Parlando di presidenziali, appunto, c’è già qualcuno in campo democratico pronto a raccogliere la sfida? Un’altra domanda correlata riguarda il ruolo di Paul Ryan all’interno dell’establishment repubblicano, il quale aveva detto che non avrebbe concorso per la rielezione e non sarà più Speaker of the House (Presidente della Camera): l’establishment repubblicano sta forse cercando di tenersi Paul Ryan in disparte per poterlo usare poi come carta per le presidenziali?

Innanzitutto bisogna tenere presente che in America i partiti non esistono davvero, nel senso che sono le persone a fare i partiti, non è che ci sia un consiglio direttivo dei repubblicani che prende le decisioni strategiche, o di linea, o sui candidati. Paul Ryan ha evidentemente deciso di farsi da parte. Credo non perché punti o miri alle elezioni del 2020 naturalmente, ma perché è ancora molto giovane e quel ruolo lì è un ruolo molto logorante. Poi Paul Ryan perderebbe comunque il ruolo di Speaker della Camera a novembre. Lui così facendo si tira fuori, schiva questo proiettile e aspetta magari il 2024 o un’altra situazione per lui favorevole. Rispetto alla questione dei democratici: si stanno muovendo sì, in parecchi. Credo che saranno sempre di più anche perché la vittoria probabile alle elezioni di metà mandato e la fragilità di un candidato come Trump, che comunque è un candidato che ha vinto le elezioni nel 2016 per un incidente della storia – ha preso 3 milioni di voti in meno di Hillary Clinton, ha vinto il Michigan per 10 mila voti – dà forza e coraggio a molti democratici che ci proveranno, pensando di farcela con una relativa facilità. Secondo me però rischiamo di sottovalutare Trump, il quale non è per niente battuto in partenza, anche perché gli americani tendono a rieleggere i propri Presidenti. Trump ha comunque una base elettorale molto consolidata, che si informa solo da fonti di parte e che è distribuita sul territorio statunitense in un modo più razionale e più utile nel senso delle regole delle elezioni rispetto alla base elettorale del Partito Democratico.

 

Secondo te qual è il problema più grande che affligge la società americana? Ovviamente una lista di questi problemi contiene senz’altro il controllo delle armi, la situazione delle minoranze, la grande diffusione degli oppioidi, la situazione della Rust Belt (regione degli Stati Uniti in cui sono concentrate tutte le vecchie aziende industriali e manifatturiere), giusto per citarne alcuni.

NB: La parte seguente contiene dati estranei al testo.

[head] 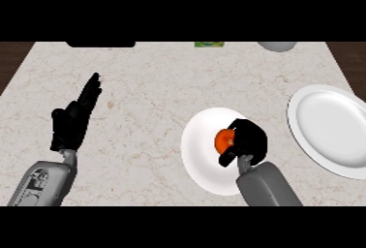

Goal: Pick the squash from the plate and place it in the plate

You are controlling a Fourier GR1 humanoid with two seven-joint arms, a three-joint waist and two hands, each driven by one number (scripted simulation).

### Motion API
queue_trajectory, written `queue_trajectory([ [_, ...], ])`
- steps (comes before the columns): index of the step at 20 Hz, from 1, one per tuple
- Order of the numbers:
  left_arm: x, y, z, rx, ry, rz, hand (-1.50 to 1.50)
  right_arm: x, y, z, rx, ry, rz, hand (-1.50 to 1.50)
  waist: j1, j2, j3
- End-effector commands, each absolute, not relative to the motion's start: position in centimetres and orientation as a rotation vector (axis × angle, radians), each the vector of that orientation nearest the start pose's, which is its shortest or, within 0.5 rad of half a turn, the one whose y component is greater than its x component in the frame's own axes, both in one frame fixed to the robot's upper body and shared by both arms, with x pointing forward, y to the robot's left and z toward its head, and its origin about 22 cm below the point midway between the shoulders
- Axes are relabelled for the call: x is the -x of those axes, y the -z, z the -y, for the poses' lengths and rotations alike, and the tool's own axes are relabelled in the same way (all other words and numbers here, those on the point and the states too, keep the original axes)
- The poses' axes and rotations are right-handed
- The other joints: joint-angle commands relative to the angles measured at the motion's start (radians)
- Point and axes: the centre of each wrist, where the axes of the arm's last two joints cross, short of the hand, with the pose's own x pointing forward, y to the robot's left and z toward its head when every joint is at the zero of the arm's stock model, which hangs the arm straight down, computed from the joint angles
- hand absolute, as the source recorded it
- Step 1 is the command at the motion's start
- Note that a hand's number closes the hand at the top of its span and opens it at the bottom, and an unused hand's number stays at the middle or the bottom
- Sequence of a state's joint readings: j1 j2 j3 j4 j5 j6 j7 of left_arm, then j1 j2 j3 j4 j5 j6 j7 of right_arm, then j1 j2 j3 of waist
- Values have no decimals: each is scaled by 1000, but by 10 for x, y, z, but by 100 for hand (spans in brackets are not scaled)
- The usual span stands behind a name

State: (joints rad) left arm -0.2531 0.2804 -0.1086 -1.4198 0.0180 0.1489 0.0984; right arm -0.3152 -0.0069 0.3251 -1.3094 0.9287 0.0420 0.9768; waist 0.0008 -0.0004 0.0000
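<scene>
Nearest, two grey forearms come in from the lower edge. The right hand (247,143) sits over the near plate (204,169), its black fingers and thumb curled round the squash (225,140), which shows as an orange patch at the hand's left side. The rest of the squash is hidden, so whether it rests on the plate or is just lifted off it cannot be told. The left hand (75,118) is open, fingers straight and pointing up the counter, resting well apart from both plates and holding nothing.

The squash looks small, rounded and smooth-skinned. I judge it to be light and stiff, not easily bruised, but its curved skin may be slippery, so a grasp round its widest part, fingers on one side and thumb opposite, should suit it best. The hand seems placed about that way.

The near plate is white, shallow and glossy, with a plain rim. To the right and a little farther off lies the second plate (332,131), also white, larger-looking, with a broad rim and a flat centre; nothing lies on it. That is probably where the squash goes.

The counter (157,87) is pale speckled stone, flat and matte. At its far edge stand a dark flat shape (100,44), a small green item (208,44) and a grey rounded thing (277,46), each cut off by the view.
</scene>
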Motion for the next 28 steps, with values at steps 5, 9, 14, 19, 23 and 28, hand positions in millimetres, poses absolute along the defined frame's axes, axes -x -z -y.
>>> queue_trajectory([
  [5,-304,-44,-256,-242,196,1537,0,-265,-5,241,998,-775,778,150,-44,-6,1],
  [9,-294,-40,-278,-294,144,1535,0,-234,-5,353,1093,-812,659,150,-118,-17,8],
  [14,-291,-37,-281,-295,145,1515,0,-215,-69,450,1258,-764,906,150,-112,-17,8],
  [19,-292,-44,-291,-300,142,1536,0,-191,-106,503,1345,-638,1227,150,-95,-16,8],
  [23,-287,-28,-266,-255,163,1542,0,-167,-123,536,1313,-676,1432,150,-57,-8,4],
  [28,-298,-38,-259,-229,202,1576,0,-158,-152,559,1157,-624,1585,150,-18,-1,0],
])
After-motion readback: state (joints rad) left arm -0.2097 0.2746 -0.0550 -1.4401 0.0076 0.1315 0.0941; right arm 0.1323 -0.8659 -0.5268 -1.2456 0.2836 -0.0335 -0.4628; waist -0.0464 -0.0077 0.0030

Sicuramente sono quattro grossi problemi. Io ti direi uno che abbraccia almeno un paio di quelli che hai citato tu e non è un problema in sé ma lo diventa: l’America è un paese che diventa ogni anno che passa sempre meno bianco, sempre più etnicamente variegato. Nel Sud soprattutto, la parte a sudest diventa sempre più popolata da afroamericani; la parte a sudovest sempre più popolata da latinoamericani. Questo grande cambiamento, che è un cambiamento che porta anche molta vitalità nella forza lavoro e nella cultura statunitensi, naturalmente viene visto come minaccioso e preoccupante da parte di moltissimi bianchi i quali vedono perdere il loro status, vedono cambiati i loro quartieri e le loro città. Questo conflitto è alla base di tanti conflitti economici, che hanno a che fare con l’immigrazione ecc. La risoluzione di questi conflitti in un paese fortemente diseguale come gli Stati Uniti ha delle ricadute anche sull’economia, per esempio nella Rust Belt stessa o sulla stessa epidemia degli oppioidi che colpisce certe zone e certe frazioni demografiche in particolare; non parliamo delle armi, la carcerazione – l’America è il paese con il più alto tasso di carcerati in base alla popolazione tra i paesi sviluppati; i carcerati americani sono in grandissima maggioranza afroamericani. Quindi su tutto ti direi la questione razziale. Mi sembra che la questione razziale sia alla base di moltissimi, non tutti, ma moltissimi problemi che oggi hanno gli Stati Uniti.